You are considering the purchase of an office building for $1.5 million today. Your expectations include the following: first-year potential gross income of $340,000; vacancy and collection losses equal to 15 percent of potential gross income; operating expenses equal to 40 percent of effective gross income and capital expenditures equal 5 percent of EGI. You expect to sell the property five years after it is purchased. You estimate that the market value of the property will increase four percent a year after it is purchased and you expect to incur selling expenses equal to 6 percent of the estimated future selling price. 1. What is estimated effective gross income (EGI) for the first year of operations? Solution:

Item Amount

Potential gross income (PGI) $340,000

less: V&C allowance (at 15% of PGI) 51,000

Effective gross income (EGI) $289,000

2.What is estimated net operating income (NOI) for the first year of operations?

Solution:

Item Amount

Effective gross income (EGI) $289,000

less: Operating expenses (OE) (115,600)

less: Capital expenditures (CAPX) (14,450)
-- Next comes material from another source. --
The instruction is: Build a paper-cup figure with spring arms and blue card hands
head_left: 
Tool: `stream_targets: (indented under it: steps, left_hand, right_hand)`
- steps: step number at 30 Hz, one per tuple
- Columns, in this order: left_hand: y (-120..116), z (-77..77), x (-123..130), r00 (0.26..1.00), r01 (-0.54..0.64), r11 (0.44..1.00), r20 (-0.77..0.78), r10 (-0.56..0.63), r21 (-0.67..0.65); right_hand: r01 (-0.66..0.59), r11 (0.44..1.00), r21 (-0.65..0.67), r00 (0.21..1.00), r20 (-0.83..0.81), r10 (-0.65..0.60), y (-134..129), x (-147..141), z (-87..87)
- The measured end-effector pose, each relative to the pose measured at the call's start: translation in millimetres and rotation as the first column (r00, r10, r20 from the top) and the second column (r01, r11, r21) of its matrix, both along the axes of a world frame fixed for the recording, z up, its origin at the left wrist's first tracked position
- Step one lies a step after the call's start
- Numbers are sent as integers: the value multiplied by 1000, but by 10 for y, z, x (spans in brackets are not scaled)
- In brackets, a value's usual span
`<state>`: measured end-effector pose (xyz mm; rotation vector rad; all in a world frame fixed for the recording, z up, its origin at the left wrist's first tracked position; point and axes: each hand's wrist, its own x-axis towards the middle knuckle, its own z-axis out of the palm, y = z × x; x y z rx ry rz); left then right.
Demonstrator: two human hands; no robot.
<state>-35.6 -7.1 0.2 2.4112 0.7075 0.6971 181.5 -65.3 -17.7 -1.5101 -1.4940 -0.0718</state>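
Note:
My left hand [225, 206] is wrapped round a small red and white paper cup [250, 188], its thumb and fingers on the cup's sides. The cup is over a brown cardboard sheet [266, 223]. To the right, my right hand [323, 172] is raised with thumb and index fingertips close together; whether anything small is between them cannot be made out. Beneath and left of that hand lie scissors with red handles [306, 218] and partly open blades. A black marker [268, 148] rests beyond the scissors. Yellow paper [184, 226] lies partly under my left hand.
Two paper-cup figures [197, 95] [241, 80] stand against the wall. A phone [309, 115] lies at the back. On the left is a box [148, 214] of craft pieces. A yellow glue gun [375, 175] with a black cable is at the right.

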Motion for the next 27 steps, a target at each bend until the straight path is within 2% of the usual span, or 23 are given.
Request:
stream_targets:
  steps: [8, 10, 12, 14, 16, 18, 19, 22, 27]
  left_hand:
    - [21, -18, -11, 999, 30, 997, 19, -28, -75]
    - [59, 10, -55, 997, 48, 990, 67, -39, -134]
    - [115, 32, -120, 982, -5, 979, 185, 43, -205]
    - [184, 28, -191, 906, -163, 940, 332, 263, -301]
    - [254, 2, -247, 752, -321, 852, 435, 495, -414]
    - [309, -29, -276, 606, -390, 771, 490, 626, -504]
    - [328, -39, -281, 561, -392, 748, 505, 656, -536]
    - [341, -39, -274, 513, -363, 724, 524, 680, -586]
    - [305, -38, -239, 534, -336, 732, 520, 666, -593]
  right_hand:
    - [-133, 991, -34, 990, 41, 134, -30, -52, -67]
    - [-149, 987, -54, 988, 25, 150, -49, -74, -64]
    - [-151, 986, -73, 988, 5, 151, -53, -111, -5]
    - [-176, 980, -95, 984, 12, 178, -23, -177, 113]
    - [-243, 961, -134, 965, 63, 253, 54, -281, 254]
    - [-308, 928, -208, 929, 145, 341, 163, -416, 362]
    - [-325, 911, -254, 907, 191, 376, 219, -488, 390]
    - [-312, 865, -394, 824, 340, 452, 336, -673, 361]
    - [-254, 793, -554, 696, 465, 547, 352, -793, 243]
Net operating income (NOI) $158,950

3.What is the estimated going-in cap rate (Ro) using NOI for the first year of operations? Solution: The overall cap rate is 10.6 percent ($158,950 / $1,500,000) 4.An investment opportunity having a market price of $1,000,000 is available. You could obtain a $750,000, 25-year mortgage loan requiring equal monthly payments with interest at 7.0 percent. The following operating results are expected during the first year. Effective gross income $200,000

Less operating expenses and CAPX$100,000

Net operating income $100,000

For the first year only, determine the:

a. Gross income multiplier

Solution: Market price / Effective gross income = $1,000,000 / $200,000 = 5.0 b. Operating expense ratio (including CAPX)

Solution: Operating expenses / Effective gross income = $100,000 / $200,000 = 0.50 or 50 percent. c. Monthly and annual payment

Solution: Monthly payment is $5,300.84. Annual...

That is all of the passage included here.